Mise à jour le 13 novembre 2019

 

VIOLENCES SEXISTES ET SEXUELLES : Combien faut-il de nouveaux témoignages pour agir enfin ?

Le vendredi 8 novembre, dans un témoignage livré au Parisien, Valentine Monnier expliquait avoir été frappée et violée par Roman Polanski en 1975, alors qu’elle était âgée de tout juste 18 ans. Ce témoignage vient s’ajouter à d’autres qui visent le réalisateur franco-polonais, et survient dans un contexte où de plus en plus de femmes, à l’instar d’Adèle Haenel, osent publiquement dénoncer les faits dont elles disent avoir été victimes.

La fédération Cgt du spectacle salue le courage de ces femmes et rappelle que la présomption d’innocence, à laquelle nous sommes bien évidemment attachés, ne saurait occulter la parole des victimes.

Cette nouvelle accusation visant Roman Polanski appelle plusieurs questions :

-Le talent atténue-t-il la responsabilité des présumés (quand ils ne sont pas condamnés) agresseurs ?
Il s’agit bien ici d’une spécificité propre au milieu du spectacle, où d’aucuns tentent de placer les faits délictuels voire criminels perpétrés par un réalisateur ou metteur en scène sur l’autel de l’art. Nous le répétons : rien ne peut justifier des violences sexuelles et le statut de « monstre sacré du cinéma » de Roman Polanski (ou d’autres) ne peut en aucun cas être mis en avant pour botter en touche à propos de la question des faits présumés qui lui sont reprochés par plusieurs femmes.

- Peut-on séparer l'homme de l'Artiste ?
Alors que les violences sexuelles sont endémiques à l’échelle de la société, et donc à l’échelle de nos secteurs d’activité, il n’est plus possible de faire abstraction quand il est question d’un artiste des faits dont il est accusé ou a pu se rendre coupable. S’il est possible d’admirer la filmographie de tel réalisateur ou artiste, cette filmographie, aussi riche et géniale soit-elle, ne constitue pas un « totem d’immunité » qui rendrait inattaquable l’homme derrière l’artiste.

-Pendant combien de temps le milieu du spectacle va-t-il continuer d’être une zone de non-droit pour les femmes victimes de violences sexistes ?
Les témoignages s’accumulent depuis plusieurs mois contre des réalisateurs, des producteurs, des directeurs de théâtre, des chefs d’orchestre, des chorégraphes, des acteurs, sans que ces témoignages ne soient suivis de réels effets judiciaires, ou d’une prise de conscience collective que cela peut et doit cesser, définitivement. Sans doute que le témoignage d’Adèle Haenel marquera un tournant, car comme elle l’explique si bien, son statut social, supérieur dorénavant à celui de son agresseur, la protège. Mais qu’en est-il des dizaines et des dizaines d’autres victimes, peu voire pas du tout connues (toutes n’étant pas artistes par ailleurs), au statut précaire ? Les témoignages que nous avons recueillis sur la plateforme « l’envers du décor », lancé en 2017, le prouvent : il y a urgence à agir pour que plus jamais personne n’ait à subir de violences sexuelles dans nos secteurs.

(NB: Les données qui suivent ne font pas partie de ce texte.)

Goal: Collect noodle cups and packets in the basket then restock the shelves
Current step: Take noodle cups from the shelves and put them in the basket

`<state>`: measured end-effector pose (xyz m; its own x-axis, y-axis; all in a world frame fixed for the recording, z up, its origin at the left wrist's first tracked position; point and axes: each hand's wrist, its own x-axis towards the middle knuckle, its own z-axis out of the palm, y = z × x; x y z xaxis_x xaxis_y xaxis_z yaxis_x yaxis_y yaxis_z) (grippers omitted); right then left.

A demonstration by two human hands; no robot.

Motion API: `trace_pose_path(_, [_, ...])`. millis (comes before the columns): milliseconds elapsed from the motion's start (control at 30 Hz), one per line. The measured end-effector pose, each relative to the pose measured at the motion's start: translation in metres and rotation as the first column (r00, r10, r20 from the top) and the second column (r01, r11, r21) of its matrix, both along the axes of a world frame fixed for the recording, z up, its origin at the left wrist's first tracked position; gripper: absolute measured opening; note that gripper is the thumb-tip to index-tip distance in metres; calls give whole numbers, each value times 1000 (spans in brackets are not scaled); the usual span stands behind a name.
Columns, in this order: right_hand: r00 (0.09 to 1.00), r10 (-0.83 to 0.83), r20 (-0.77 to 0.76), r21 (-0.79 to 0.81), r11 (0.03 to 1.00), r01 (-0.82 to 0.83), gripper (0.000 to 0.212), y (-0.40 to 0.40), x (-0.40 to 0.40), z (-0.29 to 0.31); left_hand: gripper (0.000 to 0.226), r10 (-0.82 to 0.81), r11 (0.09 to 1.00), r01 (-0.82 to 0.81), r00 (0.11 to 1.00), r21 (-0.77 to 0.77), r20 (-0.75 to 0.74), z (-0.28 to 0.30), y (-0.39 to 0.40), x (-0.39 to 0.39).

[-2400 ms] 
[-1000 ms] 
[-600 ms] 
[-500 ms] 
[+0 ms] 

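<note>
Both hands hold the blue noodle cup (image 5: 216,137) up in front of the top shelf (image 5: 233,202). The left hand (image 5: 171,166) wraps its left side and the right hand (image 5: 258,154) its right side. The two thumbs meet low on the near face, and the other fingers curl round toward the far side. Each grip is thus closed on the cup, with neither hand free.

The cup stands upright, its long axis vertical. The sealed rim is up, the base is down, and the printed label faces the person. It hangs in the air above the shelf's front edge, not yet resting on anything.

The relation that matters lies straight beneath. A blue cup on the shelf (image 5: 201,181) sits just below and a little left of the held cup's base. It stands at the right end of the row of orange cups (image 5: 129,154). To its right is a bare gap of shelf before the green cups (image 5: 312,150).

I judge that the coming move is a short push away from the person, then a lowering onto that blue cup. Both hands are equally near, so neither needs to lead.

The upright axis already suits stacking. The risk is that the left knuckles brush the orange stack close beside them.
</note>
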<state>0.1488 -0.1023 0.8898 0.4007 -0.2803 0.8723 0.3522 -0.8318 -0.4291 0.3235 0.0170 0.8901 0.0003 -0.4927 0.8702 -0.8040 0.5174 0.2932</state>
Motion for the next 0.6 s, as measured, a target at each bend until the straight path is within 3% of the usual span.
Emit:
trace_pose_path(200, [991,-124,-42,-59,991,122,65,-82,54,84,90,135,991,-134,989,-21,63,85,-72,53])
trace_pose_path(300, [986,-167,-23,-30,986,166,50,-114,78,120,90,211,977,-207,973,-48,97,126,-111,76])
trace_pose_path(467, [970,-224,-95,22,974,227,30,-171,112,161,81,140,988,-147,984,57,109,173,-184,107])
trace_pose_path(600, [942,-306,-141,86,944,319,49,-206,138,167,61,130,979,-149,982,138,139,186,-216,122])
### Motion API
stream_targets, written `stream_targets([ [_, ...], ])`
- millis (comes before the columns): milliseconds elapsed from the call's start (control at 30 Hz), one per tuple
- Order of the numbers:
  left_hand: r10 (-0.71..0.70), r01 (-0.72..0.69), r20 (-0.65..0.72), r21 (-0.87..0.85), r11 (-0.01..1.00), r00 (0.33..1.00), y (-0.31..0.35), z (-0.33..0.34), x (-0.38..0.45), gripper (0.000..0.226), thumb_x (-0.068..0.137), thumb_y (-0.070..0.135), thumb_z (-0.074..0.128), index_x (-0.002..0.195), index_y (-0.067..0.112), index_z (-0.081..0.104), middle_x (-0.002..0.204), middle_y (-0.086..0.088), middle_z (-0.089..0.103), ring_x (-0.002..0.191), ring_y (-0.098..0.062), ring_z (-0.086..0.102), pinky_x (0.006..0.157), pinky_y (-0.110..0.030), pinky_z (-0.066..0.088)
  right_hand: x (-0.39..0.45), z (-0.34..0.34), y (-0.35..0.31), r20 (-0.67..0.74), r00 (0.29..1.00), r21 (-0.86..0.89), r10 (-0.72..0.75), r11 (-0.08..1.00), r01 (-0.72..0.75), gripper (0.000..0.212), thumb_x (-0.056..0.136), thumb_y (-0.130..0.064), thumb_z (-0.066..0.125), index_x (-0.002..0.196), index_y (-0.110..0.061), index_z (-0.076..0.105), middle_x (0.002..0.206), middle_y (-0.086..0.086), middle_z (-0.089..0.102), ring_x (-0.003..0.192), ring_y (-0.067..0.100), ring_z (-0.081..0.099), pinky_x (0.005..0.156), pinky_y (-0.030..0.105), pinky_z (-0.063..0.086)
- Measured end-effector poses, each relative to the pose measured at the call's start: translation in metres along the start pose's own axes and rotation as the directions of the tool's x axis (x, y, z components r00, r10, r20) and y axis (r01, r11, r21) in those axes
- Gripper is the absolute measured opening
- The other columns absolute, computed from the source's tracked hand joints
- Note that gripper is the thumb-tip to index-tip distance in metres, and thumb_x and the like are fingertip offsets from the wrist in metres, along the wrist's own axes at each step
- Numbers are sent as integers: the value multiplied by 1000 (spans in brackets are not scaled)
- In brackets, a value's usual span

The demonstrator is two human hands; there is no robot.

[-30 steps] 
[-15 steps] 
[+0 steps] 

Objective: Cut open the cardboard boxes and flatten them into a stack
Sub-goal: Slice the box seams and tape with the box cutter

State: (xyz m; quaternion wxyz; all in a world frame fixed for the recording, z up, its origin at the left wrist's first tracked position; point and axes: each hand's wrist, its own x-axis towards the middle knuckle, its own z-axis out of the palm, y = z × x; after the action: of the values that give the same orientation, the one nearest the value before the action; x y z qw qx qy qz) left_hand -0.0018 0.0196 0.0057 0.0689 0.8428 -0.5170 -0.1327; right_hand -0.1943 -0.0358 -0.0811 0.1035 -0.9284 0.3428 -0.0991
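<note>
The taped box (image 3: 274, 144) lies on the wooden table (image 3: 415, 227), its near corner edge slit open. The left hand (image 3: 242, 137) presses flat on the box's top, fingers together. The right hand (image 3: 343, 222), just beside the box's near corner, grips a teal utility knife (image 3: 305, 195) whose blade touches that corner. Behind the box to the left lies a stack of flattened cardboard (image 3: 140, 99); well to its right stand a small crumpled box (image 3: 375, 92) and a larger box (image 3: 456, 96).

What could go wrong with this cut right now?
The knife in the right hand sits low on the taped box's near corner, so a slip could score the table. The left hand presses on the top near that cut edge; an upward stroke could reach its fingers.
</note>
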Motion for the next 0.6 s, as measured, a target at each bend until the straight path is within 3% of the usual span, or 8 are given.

La fédération Cgt du spectacle appelle donc à la mise en œuvre rapide d’un plan d’actions contre les violences sexistes et sexuelles dans nos secteurs, avec :

-La création d’une cellule d’écoute pour les victimes de telles violences, qui permette une aide psychologique et juridique ;

-La formation des médecins du travail pour permettre un recueil de la parole au cours des visites médicales obligatoires ;

-Une campagne d’information à l’attention de tous les salarié·e·s du secteur pour expliquer leurs droits et les recours possibles en cas de situation de violences ;

-La formation des employeurs et salarié·e·s en position de managers sur cette thématique.

En plus de ce plan d’actions, nous appelons à la création de dispositifs permettant la prise en charge financière des frais juridiques des victimes qui souhaiteraient aller en justice (alors que beaucoup sont précaires). Notre secteur doit aussi s’emparer à bras le corps de la question cruciale du « blacklistage » : aucune victime qui témoigne ne doit subir de conséquences professionnelles et se retrouver écartée des opportunités d’emploi, parce qu’elle a osé parler.

Ce plan doit être soutenu par le ministère de la Culture, pour que les paroles soient suivies d’engagements tenus.

NOUS DEVONS ÊTRE À LA HAUTEUR DU COURAGE DES FEMMES QUI TÉMOIGNENT, ET AGIR, ENFIN.